Homopseudomarriage Roundup: Conservatives Who Conserve Nothing

I. Reuters reports on the growing acceptance of, and indifference to, homosexual “marriage” on the part of those who call themselves political conservatives. Of note in the report is the purported change of major proportions in the Mormon view of Homosexuality. Due to the large number of Mormon-sponsored BSA troops, this could bode ill for the Boy Scouts’ continued resistance to allowing homosexual members and adult volunteers in the Scouts. Some may deem this trivial. We do not. The partisans of the homosexual agenda will try to take out any and all resistance, especially among discipline institutions associated with masculinity.
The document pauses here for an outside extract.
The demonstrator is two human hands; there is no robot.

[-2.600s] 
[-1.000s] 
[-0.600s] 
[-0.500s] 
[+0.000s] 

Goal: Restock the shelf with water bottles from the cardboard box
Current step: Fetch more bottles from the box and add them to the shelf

And if they can “queer” the Scouts, they have won a major victory for their malevolent cause.

This, by the way, proves the point recently made by Selwyn Duke concerning the fluidity and inadequacy of the terms conservative and liberal. One day, perhaps, the new “conservative” water mark will see the political right staunchly protecting marriage as the union of two consenting humans — and that against the liberal progressivist push for state recognition of inter-species marriage.

II. From Yahoo News, we learn of two Supreme Court cases, which begin this week, concerning pseudomarriage:

The Supreme Court will hear arguments this week in two cases that have the potential to transform American society and the status of gays and lesbians in it.

In oral arguments on Tuesday morning the 9 justices will consider whether California’s voter approved ban on gay marriage, Proposition 8, unfairly discriminates against gay people. On Wednesday, they’ll consider whether the 1996 Defense of Marriage Act barring the U.S. government from recognizing same-sex marriages, even in states that allow them, constitutes federal overreach.

Both cases could change the everyday lives of gay people and transform the larger, decades old gay rights movement, which has pursued both a court-based and political strategy to gain more legal protections for gay people. But the California Prop 8 case in particular, called Perry v. Hollingsworth, is considered by both pro and anti-gay marriage camps to be the most important, and potentially sweeping, of the two.

In that article, we also learn that “Justice Anthony Kennedy, the current court’s conservative-leaning swing vote” may favor the diabolical simulacrum of holy matrimony.

III. Meanwhile, in France, the resistance to the agenda is growing.

Polls indicate a shrinking majority of French voters back gay marriage, which is legal in about a dozen mostly European nations and some U.S. states. But polls show French voters are less enthusiastic about adoption by same-sex couples.